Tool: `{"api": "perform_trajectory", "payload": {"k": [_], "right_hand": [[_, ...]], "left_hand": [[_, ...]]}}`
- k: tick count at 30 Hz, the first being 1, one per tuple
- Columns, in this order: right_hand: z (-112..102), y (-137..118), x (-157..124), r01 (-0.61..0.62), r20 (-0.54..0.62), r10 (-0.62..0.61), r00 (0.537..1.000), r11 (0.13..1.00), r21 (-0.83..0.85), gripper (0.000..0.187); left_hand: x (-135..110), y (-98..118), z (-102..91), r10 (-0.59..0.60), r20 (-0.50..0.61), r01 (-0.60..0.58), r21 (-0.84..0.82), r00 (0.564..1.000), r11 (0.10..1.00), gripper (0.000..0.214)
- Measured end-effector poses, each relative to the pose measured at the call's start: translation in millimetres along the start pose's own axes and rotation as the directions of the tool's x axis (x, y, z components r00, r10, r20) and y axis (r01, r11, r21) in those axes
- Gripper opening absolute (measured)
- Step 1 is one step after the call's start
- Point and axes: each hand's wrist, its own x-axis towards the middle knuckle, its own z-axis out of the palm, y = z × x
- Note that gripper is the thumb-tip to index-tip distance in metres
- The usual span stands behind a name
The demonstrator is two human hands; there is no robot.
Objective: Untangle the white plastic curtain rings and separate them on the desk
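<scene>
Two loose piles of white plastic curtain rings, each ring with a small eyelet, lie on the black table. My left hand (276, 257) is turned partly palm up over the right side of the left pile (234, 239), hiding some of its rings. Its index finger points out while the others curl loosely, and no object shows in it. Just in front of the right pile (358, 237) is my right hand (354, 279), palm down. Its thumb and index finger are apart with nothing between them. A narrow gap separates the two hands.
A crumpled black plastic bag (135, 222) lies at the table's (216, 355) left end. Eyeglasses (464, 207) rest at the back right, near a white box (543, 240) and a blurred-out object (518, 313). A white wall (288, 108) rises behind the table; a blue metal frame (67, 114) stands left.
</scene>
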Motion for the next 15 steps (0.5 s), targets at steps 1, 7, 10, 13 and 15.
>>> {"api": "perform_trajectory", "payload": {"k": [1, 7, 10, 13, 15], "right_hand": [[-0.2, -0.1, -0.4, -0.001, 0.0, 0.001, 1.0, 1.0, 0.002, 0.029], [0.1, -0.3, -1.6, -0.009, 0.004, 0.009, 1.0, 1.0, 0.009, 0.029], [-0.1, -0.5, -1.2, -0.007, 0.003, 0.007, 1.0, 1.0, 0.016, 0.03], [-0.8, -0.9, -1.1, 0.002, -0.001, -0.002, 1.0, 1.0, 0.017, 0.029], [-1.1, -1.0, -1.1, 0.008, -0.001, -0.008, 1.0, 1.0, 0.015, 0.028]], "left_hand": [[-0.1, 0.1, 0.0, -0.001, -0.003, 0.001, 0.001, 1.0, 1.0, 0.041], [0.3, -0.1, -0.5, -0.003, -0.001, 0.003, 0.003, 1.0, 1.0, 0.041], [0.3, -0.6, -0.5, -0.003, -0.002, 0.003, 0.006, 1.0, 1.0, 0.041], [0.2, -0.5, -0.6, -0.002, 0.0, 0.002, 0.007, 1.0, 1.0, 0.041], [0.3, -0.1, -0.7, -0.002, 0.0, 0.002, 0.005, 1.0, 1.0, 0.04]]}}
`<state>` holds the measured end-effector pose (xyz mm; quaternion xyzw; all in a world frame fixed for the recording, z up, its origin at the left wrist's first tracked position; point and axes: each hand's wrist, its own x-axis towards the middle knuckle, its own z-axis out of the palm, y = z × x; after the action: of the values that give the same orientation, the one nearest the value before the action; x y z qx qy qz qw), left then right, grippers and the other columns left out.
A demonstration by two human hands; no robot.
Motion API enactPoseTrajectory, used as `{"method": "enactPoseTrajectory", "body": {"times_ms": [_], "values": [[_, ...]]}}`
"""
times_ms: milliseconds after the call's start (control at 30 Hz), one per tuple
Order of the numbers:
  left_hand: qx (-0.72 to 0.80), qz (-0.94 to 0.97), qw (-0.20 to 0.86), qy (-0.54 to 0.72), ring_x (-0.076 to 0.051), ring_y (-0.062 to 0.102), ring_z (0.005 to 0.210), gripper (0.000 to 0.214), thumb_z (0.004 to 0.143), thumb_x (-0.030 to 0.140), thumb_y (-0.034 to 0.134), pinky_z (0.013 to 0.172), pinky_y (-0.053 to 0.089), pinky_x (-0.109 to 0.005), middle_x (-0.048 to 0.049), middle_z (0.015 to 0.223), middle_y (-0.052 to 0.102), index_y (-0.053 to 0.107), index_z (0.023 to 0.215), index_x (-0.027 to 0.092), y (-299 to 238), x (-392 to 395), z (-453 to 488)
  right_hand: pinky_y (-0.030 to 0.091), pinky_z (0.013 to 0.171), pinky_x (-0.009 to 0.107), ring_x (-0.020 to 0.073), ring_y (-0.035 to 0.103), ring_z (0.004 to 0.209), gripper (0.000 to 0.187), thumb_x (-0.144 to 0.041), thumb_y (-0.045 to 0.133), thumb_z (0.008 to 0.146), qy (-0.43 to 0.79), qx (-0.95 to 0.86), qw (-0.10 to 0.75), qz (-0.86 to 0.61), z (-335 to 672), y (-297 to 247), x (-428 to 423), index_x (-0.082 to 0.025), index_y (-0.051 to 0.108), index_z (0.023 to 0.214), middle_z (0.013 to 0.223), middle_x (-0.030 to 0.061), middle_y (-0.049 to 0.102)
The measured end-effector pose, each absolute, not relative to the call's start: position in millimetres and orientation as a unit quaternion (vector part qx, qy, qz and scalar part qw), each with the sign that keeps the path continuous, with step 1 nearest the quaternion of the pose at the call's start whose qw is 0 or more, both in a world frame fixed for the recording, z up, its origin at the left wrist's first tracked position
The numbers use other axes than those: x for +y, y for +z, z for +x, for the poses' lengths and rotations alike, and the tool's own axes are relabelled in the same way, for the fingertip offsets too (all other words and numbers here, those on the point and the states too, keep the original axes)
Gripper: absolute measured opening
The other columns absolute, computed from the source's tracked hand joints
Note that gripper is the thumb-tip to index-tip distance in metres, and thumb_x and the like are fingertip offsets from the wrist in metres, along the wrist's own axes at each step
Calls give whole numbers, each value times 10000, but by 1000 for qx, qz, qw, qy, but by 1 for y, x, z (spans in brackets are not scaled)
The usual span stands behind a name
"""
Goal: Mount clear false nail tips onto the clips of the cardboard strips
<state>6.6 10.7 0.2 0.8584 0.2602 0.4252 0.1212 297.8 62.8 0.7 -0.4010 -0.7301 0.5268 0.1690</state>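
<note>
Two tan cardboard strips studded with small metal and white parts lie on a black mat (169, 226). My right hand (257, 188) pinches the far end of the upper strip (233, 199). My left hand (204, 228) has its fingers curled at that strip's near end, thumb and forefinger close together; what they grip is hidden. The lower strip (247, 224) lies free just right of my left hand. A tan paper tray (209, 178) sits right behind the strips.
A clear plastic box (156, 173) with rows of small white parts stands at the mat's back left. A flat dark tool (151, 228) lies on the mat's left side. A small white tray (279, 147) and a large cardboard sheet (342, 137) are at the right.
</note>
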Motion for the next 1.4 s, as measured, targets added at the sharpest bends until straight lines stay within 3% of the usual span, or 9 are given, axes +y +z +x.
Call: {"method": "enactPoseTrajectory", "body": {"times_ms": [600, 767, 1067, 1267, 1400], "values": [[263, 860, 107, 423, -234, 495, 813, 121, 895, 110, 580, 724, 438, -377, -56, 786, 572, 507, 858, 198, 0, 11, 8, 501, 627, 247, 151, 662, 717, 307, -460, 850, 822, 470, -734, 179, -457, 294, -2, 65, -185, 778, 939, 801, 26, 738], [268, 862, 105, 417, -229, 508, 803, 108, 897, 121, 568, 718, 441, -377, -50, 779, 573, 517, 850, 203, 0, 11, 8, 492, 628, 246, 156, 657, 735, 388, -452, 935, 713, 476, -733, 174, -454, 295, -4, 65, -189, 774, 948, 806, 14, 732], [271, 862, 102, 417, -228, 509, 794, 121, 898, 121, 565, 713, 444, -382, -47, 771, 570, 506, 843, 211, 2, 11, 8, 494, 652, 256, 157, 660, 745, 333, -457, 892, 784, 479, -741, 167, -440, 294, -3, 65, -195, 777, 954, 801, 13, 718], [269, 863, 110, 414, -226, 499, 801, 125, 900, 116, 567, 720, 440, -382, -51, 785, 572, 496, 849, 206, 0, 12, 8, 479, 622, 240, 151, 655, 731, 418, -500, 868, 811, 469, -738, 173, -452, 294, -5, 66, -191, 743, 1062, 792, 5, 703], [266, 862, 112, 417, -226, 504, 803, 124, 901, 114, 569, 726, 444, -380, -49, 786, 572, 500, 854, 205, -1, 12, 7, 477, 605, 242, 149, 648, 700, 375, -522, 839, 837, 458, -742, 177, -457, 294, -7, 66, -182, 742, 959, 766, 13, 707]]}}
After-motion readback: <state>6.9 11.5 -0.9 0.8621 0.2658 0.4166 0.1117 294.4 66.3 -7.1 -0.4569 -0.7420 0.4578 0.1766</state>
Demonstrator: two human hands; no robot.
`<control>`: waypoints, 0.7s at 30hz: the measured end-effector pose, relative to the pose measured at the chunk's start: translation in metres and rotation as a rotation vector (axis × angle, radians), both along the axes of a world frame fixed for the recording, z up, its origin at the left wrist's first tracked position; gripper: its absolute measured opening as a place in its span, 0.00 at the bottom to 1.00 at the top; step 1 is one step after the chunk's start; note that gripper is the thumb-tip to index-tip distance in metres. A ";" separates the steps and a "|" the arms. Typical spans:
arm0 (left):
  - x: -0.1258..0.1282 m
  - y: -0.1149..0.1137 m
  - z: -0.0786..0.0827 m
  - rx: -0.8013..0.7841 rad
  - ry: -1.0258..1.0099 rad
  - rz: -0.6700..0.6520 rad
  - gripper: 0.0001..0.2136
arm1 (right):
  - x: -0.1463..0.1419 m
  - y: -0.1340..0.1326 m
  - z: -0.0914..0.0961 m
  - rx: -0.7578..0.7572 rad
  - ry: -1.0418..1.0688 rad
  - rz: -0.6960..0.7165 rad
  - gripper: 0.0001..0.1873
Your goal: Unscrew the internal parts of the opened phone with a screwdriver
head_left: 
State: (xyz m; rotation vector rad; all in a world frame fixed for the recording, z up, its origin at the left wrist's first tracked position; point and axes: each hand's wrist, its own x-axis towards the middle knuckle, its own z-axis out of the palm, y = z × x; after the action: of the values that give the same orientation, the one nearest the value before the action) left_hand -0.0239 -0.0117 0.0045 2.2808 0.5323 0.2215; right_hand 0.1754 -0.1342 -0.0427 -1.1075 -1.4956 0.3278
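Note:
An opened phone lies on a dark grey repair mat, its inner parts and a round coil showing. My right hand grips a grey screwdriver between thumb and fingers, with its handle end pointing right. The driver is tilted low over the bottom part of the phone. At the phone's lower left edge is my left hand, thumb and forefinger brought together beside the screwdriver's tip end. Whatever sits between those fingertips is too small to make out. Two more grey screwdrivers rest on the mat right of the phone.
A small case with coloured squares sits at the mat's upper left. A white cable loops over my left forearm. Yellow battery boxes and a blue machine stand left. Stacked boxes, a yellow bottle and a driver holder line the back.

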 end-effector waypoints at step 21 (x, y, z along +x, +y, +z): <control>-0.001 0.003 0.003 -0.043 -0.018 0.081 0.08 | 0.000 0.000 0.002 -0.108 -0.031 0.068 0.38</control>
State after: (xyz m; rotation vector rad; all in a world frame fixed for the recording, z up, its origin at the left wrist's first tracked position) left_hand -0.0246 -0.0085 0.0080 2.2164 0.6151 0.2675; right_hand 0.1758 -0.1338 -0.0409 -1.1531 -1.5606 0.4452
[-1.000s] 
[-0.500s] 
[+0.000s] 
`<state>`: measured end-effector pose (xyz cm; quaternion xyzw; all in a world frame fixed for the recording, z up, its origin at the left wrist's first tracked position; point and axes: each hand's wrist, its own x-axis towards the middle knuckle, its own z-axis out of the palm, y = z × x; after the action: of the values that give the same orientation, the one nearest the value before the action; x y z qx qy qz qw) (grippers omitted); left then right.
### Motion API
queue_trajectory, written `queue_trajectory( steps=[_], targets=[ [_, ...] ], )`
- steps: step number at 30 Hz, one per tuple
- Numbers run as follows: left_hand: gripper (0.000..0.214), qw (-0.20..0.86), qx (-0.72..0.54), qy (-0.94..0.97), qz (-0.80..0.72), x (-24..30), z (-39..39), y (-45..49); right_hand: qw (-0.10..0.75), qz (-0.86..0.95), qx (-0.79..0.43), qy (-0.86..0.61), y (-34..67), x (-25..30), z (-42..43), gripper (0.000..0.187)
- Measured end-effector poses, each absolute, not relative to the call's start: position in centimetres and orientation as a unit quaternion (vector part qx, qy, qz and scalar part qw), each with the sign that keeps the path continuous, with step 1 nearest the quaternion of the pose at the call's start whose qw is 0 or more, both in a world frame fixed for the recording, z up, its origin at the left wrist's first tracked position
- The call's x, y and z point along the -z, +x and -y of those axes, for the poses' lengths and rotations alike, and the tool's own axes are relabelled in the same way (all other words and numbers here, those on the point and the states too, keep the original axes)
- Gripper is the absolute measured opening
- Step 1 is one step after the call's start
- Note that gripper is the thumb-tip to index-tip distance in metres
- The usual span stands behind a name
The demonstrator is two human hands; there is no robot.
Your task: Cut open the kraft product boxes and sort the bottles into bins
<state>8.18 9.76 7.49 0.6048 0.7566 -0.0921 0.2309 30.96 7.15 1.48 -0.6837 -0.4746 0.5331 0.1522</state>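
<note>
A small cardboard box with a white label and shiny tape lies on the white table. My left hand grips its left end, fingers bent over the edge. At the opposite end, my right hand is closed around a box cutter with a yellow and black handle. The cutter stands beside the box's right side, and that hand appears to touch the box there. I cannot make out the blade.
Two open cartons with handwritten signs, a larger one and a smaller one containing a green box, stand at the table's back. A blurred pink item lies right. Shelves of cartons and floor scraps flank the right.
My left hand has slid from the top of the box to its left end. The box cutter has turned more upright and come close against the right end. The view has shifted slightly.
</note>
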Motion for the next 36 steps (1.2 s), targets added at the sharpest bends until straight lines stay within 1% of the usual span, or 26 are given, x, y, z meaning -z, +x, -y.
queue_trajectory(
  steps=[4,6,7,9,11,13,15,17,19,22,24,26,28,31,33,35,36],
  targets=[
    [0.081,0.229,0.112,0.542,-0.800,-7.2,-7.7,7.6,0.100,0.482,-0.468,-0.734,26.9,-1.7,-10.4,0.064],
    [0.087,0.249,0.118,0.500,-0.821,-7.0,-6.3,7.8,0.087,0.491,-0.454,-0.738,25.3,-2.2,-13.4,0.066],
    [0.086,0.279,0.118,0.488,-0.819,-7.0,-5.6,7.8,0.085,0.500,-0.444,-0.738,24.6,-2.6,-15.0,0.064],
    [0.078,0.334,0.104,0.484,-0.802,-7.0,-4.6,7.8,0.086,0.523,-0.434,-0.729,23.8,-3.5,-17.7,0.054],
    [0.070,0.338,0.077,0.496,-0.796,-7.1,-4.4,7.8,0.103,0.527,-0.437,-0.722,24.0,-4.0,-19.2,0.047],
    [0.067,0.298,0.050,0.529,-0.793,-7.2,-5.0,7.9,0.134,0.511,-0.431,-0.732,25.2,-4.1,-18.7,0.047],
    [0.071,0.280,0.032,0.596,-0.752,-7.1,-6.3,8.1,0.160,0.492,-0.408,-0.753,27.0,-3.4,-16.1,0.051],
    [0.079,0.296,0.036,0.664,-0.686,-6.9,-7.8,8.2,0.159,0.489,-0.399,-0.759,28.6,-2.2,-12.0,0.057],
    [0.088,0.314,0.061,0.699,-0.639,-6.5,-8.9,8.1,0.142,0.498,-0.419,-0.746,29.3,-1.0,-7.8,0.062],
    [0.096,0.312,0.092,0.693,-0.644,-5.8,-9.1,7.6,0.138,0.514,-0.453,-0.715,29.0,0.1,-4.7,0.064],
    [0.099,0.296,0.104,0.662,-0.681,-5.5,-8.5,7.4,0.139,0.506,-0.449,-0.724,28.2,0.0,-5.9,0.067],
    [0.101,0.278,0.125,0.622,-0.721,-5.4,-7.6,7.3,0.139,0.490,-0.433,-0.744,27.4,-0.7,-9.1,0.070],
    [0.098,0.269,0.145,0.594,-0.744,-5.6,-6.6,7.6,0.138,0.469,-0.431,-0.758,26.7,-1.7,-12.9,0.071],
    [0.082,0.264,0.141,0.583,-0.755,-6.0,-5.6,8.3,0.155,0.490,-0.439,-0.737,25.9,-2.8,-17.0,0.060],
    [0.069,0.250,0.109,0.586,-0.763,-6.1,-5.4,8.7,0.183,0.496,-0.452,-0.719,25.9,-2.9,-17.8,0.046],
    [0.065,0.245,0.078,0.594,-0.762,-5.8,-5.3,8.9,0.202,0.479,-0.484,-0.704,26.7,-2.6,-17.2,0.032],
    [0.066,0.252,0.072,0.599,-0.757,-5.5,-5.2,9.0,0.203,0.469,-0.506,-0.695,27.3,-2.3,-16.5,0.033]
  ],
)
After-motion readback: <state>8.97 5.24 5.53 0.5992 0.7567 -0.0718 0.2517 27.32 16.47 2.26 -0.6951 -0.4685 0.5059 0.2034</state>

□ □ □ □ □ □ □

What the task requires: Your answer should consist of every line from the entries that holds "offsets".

Response for this exercise:
The numbers use other axes than those: x for +y, y for +z, z for +x, for the poses' lengths and rotations alike, and the tool's own axes are relabelled in the same way, for the fingertip offsets too (all other words and numbers here, those on the point and the states too, keep the original axes)
Note that gripper is the thumb-tip to index-tip distance in metres, and thumb_x and the like are fingertip offsets from the wrist in metres, along the wrist's own axes at each step

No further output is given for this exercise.